- _Requirement_
Give the lines again exactly as they appear below, from the line with "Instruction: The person" to the line with "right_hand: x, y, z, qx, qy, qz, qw", both included, and only those lines. Leave every picture out.

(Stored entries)
┏━━

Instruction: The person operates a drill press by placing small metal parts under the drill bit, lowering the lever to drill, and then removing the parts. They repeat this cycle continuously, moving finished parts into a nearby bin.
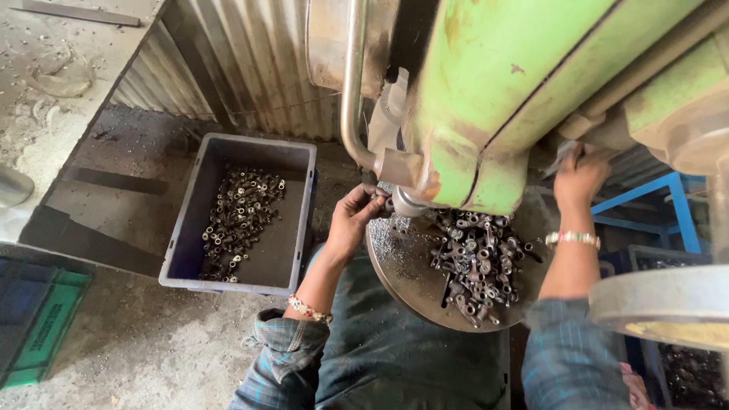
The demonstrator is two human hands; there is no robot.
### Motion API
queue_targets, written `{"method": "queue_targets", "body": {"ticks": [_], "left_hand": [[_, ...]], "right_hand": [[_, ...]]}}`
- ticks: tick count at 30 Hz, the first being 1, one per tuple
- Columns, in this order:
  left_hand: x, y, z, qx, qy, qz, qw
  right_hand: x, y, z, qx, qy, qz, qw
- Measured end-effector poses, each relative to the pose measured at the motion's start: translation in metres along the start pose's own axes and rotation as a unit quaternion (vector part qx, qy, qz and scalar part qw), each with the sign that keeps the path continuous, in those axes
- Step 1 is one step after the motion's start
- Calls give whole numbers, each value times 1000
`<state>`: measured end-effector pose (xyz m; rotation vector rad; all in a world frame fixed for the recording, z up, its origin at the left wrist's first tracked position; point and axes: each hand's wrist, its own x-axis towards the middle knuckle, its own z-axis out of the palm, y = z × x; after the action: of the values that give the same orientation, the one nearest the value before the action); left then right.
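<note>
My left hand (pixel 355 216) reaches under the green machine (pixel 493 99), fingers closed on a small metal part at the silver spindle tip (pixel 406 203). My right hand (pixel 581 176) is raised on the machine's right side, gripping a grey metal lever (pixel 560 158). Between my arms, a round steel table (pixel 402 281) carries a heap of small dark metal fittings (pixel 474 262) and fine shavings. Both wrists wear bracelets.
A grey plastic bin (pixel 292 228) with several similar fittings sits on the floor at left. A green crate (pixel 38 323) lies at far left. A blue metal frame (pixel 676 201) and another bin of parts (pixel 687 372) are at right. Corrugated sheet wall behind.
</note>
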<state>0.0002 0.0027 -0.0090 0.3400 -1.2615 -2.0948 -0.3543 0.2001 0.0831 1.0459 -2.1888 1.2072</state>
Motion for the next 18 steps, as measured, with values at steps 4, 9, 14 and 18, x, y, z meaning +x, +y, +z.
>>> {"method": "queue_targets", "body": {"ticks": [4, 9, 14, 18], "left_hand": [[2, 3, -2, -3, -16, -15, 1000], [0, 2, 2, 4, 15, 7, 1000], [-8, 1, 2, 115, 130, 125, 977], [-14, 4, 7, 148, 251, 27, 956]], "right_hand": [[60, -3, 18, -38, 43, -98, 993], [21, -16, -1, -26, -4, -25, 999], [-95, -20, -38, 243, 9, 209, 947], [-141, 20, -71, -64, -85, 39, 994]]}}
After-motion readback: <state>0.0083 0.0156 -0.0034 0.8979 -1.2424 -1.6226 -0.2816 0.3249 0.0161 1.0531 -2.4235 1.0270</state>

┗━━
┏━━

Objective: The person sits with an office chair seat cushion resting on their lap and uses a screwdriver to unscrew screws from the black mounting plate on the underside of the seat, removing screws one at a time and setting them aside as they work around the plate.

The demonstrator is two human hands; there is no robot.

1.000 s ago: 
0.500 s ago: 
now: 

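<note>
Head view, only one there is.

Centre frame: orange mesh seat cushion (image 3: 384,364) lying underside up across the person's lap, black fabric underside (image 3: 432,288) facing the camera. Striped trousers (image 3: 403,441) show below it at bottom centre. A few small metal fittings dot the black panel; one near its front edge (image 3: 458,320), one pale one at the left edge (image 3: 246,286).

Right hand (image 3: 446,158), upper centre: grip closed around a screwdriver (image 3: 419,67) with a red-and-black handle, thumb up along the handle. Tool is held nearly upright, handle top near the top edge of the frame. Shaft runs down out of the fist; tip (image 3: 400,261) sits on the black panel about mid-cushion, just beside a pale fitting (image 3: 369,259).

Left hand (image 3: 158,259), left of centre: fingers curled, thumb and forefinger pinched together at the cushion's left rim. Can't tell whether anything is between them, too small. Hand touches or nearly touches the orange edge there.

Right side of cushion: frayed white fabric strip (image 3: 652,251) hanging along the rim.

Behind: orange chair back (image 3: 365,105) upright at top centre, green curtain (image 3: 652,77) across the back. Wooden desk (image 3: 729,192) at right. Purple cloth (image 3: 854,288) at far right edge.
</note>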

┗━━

- _Your solution_
Instruction: The person operates a drill press by placing small metal parts under the drill bit, lowering the lever to drill, and then removing the parts. They repeat this cycle continuously, moving finished parts into a nearby bin.
The demonstrator is two human hands; there is no robot.
### Motion API
queue_targets, written `{"method": "queue_targets", "body": {"ticks": [_], "left_hand": [[_, ...]], "right_hand": [[_, ...]]}}`
- ticks: tick count at 30 Hz, the first being 1, one per tuple
- Columns, in this order:
  left_hand: x, y, z, qx, qy, qz, qw
  right_hand: x, y, z, qx, qy, qz, qw

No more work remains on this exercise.